Crystal Charters Guide to Coral Reef Critters

As snorkeling is one of our most requested stops on our boat charters we have put together a list of critters visitors are likely to spot on a visit  to one of Grand Cayman’s beautiful Coral Reefs with Crystal Charters.  These are all animals spotted by guests and staff alike!

Juvenile French Angelfish

Juvenile French Angelfish-


Personally I think these fish are the prettiest on the reef, it is easy to see why they are called Angelfish. There are many types of Angelfish and as with most fish juveniles differ vastly in colour from their adult counterparts. Juvenile French Angelfish are very easy to spot with their black bodies and yellow stripes.





Queen Parrotfish -

Queen Parrotfish –


These are the fish everyone spots because of their rainbow colours and beak like mouth. Parrotfish play an important ecological role, you might see them munching on the coral, they crunch up the rocky exoskeleton to get to the (apparently) tasty algae inside the coral. The Parrotfish then poops out the degraded coral as… sand! You don’t get beautiful sandy beaches like Seven Mile Beach without a bit of a catch!




Blue Tang School, Grand Cayman, Crystal Charters

Blue Tang School

Blue Tang

The kids (and adults) might recognize this fish as the cousin of Dory from Finding Nemo. Whilst Dory is from the Pacific Ocean and also a Blue Tang, ours in the Caribbean do look a little different. You can normally see them cruising around the reef in big groups, sometimes 30 individuals strong! They play an important role keeping the algae off our coral (and boats!).




Sergeant Major -

Sergeant Major –

Sergeant Major

These fish will be the first to greet you as you slip into the sparkling Caribbean Sea, I almost guarantee it! Easily distinguishable with their small silver bodies and five dark stripes that give them their name of rank they tend to stick around the bottom of boats and above the coral. You may even spot some tiny babies when taking a dip off Seven Mile Beach, they are perfect miniatures of the adults who lay eggs in purple patches in the sand.




Bermuda Chub -

Bermuda Chub –

Bermuda Chub

I can also guarantee where you see the Sergeant Majors you will see a few Chubs hanging around too! I like to think these football shaped fish got their name from the way they look head on… as if they are giving you a chubby smile! They are inquisitive and friendly fish.





Flat Needlefish -

Flat Needlefish –


Also known as Garfish, we have a couple of very large Needlefish who enjoy hanging out on the sandbar with the stingrays and have benefited from taking scraps meant for the rays. Any where else and you will almost certainly see smaller ones, they are often mistaken for small Barracuda as they tend to hang about at the surface of the water but they do not look intimidating at all. Needlefish are iridescent with beautiful scales and there are always a few small ones by Kaibo dock.




Smooth Trunkfish -

Smooth Trunkfish –

Smooth Trunkfish

Another visitor to the sandbar, we often see a pair of these interesting looking fish with the stingrays and recently there has been a third following so I like to think its a little family of Trunkfish. You cannot mistake these fish once you spot the honeycomb pattern on their sides, often a little skittish but the sandbar family will eat any leftover scraps from feeding the rays if you are patient enough!




Trumpetfish -

Trumpetfish –


One of my favourite fish to spot at the reef, and I always see at least one. I think it is the awkwardness of the Trumpetfish that appeals the most, they always hang almost upside down in the water column and try to blend in with the sea rods (Coral) but you can always still spot them. A stranger looking fish, this one should be easy to spot, even with its subtle blending in technique.




Porcupine fish -

Porcupine fish –

Porcupine fish

We don’t always see one of these but they are very recognizable fish and a joy to see, it is very rare to see one ‘blow up’ but they can get to quite a large size.
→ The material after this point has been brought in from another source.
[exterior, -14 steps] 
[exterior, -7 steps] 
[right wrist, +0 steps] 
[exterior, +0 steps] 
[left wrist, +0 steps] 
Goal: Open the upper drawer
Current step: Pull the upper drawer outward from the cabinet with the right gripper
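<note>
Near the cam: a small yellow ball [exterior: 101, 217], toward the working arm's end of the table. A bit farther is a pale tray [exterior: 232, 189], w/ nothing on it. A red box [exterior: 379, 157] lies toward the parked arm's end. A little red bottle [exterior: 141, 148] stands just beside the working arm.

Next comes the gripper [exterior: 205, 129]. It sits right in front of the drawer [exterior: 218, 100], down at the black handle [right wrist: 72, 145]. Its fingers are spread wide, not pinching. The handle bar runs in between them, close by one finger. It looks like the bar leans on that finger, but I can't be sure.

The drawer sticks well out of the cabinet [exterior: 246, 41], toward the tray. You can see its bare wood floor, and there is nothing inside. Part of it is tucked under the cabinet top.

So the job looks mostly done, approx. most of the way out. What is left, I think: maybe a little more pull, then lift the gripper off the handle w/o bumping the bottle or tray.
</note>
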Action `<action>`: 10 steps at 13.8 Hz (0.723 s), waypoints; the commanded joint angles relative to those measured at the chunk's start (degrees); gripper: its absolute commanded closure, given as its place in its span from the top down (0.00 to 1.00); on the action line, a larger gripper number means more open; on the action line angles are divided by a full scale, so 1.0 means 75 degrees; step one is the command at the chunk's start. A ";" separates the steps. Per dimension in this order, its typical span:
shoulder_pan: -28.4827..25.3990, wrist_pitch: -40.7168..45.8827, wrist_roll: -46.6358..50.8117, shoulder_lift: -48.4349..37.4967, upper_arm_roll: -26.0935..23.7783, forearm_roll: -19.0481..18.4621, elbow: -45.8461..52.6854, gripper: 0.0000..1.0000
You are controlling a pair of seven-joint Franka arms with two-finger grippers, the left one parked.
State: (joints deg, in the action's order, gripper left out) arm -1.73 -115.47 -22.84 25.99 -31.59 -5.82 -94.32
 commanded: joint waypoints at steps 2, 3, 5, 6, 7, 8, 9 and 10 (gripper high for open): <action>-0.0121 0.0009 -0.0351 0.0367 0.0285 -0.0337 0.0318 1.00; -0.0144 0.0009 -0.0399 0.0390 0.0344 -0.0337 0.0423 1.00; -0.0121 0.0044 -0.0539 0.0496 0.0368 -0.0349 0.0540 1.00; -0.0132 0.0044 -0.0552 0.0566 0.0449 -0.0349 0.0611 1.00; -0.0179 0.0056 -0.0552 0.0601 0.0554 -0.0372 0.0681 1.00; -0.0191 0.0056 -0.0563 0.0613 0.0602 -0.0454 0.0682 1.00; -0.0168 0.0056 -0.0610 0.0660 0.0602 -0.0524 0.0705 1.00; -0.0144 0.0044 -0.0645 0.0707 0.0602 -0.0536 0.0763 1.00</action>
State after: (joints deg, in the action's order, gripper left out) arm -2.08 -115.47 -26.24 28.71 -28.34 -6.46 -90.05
Green Moray, Rum Point Reef, Crystal Charters

Green Moray Eel

Green Moray Eel

It just so happens that we have a resident Moray Eel at Rum Point Reef and she will come out for visitors if in a good mood. Did you know that Moray Eels need to open their mouth to breathe? They do not mean to look intimidating by showing off their teeth but are making sure water gets pumped through their gills.




Spiny Lobster -

Spiny Lobster –

Spiny Lobster

If you spend a bit of time looking under ledges and inside nooks and crannies you might come across the Caribbean Spiny Lobster, these guys have no claws and cannot be fished here in Grand Cayman until Lobster season comes around.





How many of these critters will you spot with your Crystal Charters boat excursion in Grand Cayman’s Caribbean Sea?